Objective: In this study, we investigated the relationship between AA and genetic polymorphisms of PON1 R192Q and PON1 L55M.

Methods: One hundred and nineteen patients with AA and 104 healthy controls were included in this study. The changes in aminoacid squencies on codon 55 and 192 were analysed by the polymerase chain reaction and restriction enzymes.
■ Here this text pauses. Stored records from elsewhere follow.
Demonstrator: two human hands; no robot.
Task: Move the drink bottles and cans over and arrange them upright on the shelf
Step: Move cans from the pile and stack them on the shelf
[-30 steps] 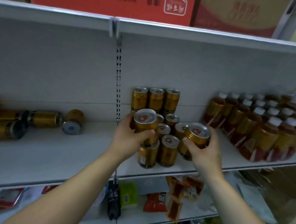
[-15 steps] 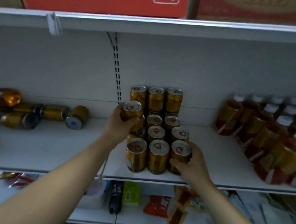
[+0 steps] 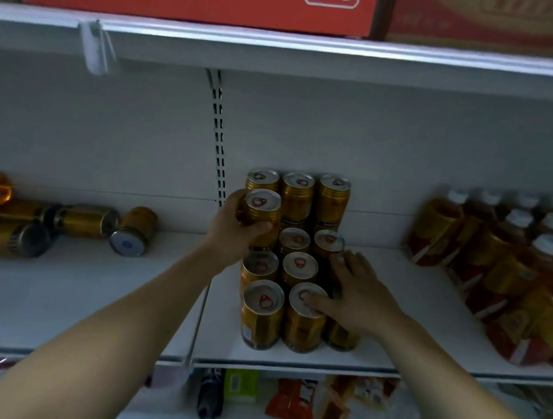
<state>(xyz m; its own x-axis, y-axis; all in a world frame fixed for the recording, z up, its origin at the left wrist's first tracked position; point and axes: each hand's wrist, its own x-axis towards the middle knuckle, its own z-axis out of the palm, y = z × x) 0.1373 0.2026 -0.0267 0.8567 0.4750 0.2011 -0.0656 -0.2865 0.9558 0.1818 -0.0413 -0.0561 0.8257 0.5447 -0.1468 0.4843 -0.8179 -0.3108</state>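
Our left hand [image 3: 232,235] wraps 1 gold can [image 3: 263,211] above the upright cans [image 3: 261,312] on the shelf [image 3: 426,325]; our right hand [image 3: 357,298] lies flat on their tops. Stiff, slick, probably heavy, we judge: grip mid-wall.

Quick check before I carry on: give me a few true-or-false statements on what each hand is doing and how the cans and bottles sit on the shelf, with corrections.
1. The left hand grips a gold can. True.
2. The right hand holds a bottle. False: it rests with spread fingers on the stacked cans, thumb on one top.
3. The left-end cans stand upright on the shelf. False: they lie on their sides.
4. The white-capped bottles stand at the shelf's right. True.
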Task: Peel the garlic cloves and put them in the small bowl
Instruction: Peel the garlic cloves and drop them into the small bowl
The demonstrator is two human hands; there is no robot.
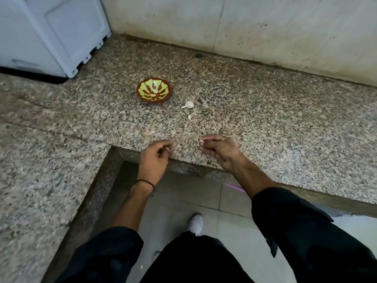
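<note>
My right hand [219, 149] pinches a small white garlic clove [202, 142] over the near edge of the speckled granite table [265, 119]. My left hand [156, 155] is curled; I cannot tell if it holds anything. Farther off, an unpeeled white clove [188, 104] lies just right of the brown-and-green small bowl [154, 90].

1. Your light is soft, even and rather dim; shadows on the counter [265, 111] are faint.
2. Your wide lens bows the wall [265, 27] and the counter's edge toward the borders.
3. Detail smears at the left and bottom; your sleeves [306, 231] read flat black.
4. Your left hand [154, 160] blurs slightly at the fingertips.
</note>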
Results: The frequencies of M, L homozygotes and ML heterozygotes on PON 55 region were 11.8%, 58% and 30.2%, respectively in the patient group while they were 12.5%, 43.3% and 44.2%, respectively in the control group. The frequencies of R, Q homozygotes and RQ heterozygotes  on PON1 192 region were 10.9%, 41.2% and 47.9%, respectively in the patient group while they were  9.6%, 42.3% and 48.1%, respectively in the control group. While the frequency of PON 55 L allele was higher in patient group than control group, there were no differences in the frequency of 192 R allel between the groups (p = 0.07, p = 0.947, respectively).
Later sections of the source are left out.